Sense of entitlement
The research company Synovate surveyed 18- to 24-year-olds’ attitudes to debt and money at the end of 2007 and found a generation used to easily available credit, with a live-for-the-moment attitude and the belief that money is to be spent for pleasure. “The majority of 18-24s spend automatically and frequently, fuelled by a sense of entitlement to their standard of living,” explains Becky Connell, who conducted the research. “The problem is that social and peer group pressure makes it harder for young people to curb spending. As well as the cheap credit and glossy lifestyles marketed to them by a celebrity-dominated culture, there is the feeling of being ‘left out’ if you miss even one night out. So something as simple as socialising is driven by compulsion as well as enthusiasm.”
Disturbingly, Connell describes a conversation between a group of twentysomethings in Leeds who were considering taking out loans to pay for plastic surgery. One 24-year-old had borrowed to fund his wife’s “boob job” and another was considering liposuction, while Amanda, 23, told the startled interviewer: “You can get plastic surgery on credit; you can pay monthly for it now. With Transform you can get liposuction for £60 a month. When I saw that I was like, ‘Ooohh’.”
“You have so many kids who want to look like Jordan and Peter or Posh and Becks,” warns Jasmine Birtles, author of The Money Book: Control Your Money, Control Your Life. “They take store cards to buy the clothes they see in magazines, they spend on sunbeds and cosmetic surgery and they’re constantly opening up new credit cards to pay off the old ones. There’s simply no sense of the debt that’s gradually being accrued. It’s as if this is just free money.”
And there is little sense of the future offering any great threat: “There was a recent survey that suggested young people aren’t saving for a pension because they’re relying on buying a property and hoping that the value of the property will rise,” explains Andrew Oxlade, editor of the financial web-site www.thisismoney.co.uk. “Inflation paid off their parents’ mortgages, but we are in a low-inflation environment. Not only do we have bigger debts, we also have this economic kick in the teeth that you have to pay off every bean yourself.”
With unemployment rising for the third month in a row in April and Mervyn King, the governor of the Bank of England, warning that the full effects of banks’ credit problems have yet to reach the consumer, this may prove to be the first recession that hits the young – a group that usually survives tough times because its salaries are as low as its expenditure.
Birtles has already encountered students who are considering declaring themselves bankrupt the moment they graduate. “That can mean they will be unable to get a mortgage or even a current account years later,” she warns.
“The only kids from this generation who have absolutely nothing to worry about are those with very rich parents who don’t mind paying off everything their children owe. For the others, I shudder to think how they’re going to cope over the next 12 months. The banks are tightening things because they’ve lent money to the wrong people, so they’re going to face very hard times indeed.”
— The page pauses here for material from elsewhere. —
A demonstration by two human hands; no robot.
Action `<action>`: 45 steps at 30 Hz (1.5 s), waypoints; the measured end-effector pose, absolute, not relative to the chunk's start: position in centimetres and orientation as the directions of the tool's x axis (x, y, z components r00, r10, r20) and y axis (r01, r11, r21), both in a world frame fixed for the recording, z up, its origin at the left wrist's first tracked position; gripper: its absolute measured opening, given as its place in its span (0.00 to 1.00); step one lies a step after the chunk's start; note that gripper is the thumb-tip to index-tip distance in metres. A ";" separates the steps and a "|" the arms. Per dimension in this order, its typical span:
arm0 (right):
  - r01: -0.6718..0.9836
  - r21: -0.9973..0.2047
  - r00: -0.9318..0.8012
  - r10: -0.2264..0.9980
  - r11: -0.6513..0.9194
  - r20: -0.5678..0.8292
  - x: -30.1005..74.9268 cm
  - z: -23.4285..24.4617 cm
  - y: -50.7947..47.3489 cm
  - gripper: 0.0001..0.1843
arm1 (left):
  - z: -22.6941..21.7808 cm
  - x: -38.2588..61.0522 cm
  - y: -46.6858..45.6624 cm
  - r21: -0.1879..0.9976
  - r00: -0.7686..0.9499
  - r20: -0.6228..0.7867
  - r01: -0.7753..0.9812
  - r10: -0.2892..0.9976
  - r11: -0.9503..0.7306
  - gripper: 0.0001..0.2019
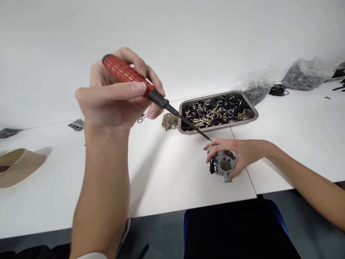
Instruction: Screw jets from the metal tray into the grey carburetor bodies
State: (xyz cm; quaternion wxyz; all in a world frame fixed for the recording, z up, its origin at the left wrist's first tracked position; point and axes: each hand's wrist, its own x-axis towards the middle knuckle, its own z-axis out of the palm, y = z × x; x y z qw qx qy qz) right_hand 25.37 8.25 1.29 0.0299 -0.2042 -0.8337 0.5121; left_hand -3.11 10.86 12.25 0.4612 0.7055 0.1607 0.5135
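Note:
My left hand (115, 86) is raised and closed around a screwdriver (126, 72) with a red ribbed handle and a black collar. Its long dark shaft slants down to the right, and the tip ends at the top of a grey metal carburetor (225, 164); whether they touch I cannot tell. My right hand (239, 153) grips the carburetor from above and the right, fingers over its top and thumb low on its side. A round bore faces me, with a black fitting on its left. The fingers hide part of its top.
Behind the carburetor stands a metal tray (254, 117) of black and brass-coloured small parts. A pile of small brass pieces (169, 121) lies left of it. Plastic bags of parts (307, 73) and a black cable (278, 90) sit back right. A tan ring-shaped roll (27, 165) is far left.

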 end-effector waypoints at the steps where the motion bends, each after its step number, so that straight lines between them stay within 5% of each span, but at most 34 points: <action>1: 0.306 -0.866 -0.917 0.368 0.394 -0.157 25.4 1.3 8.2 0.34 | 12.9 -2.7 10.9 0.789 0.446 0.608 -0.247 0.657 -0.562 0.08; 6: 0.275 -0.865 -0.930 0.344 0.419 -0.129 25.2 1.5 8.1 0.29 | 14.0 -1.5 10.8 0.700 0.546 0.664 -0.214 0.511 -0.681 0.07; 16: 0.294 -0.854 -0.925 0.351 0.429 -0.142 25.3 1.4 8.1 0.28 | 12.9 -0.2 8.3 0.706 0.516 0.636 -0.090 0.573 -0.702 0.10; 25: 0.242 -0.864 -0.937 0.337 0.443 -0.089 25.2 1.2 8.2 0.27 | 13.4 1.1 8.2 0.714 0.702 0.469 0.055 0.536 -0.698 0.10; 45: 0.201 -0.881 -0.944 0.324 0.428 -0.058 25.1 1.1 8.3 0.28 | 11.7 2.1 7.6 0.794 0.708 0.463 -0.064 0.533 -0.605 0.06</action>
According to Chater: “There are already 1.5 million 18- to 24-year-olds in poverty in England and Wales. Initiatives such as the working tax credits have helped families and children but, by design, have had little impact on this age group. Fuel poverty measures have understandably targeted older people but rising fuel prices also appear to be having a significant impact on young adults living independently for the first time. This group falls between policy agendas: too old for initiatives targeting under-18s and unaffected by those for parents.”
Ignored by the government, seduced with cheap credit into taking on debt, and facing the same price inflation as higher-earning late-twentysomethings and thirtysomethings, an entire generation of Britons runs the real risk that bad debts could write it off – young, gifted and broke.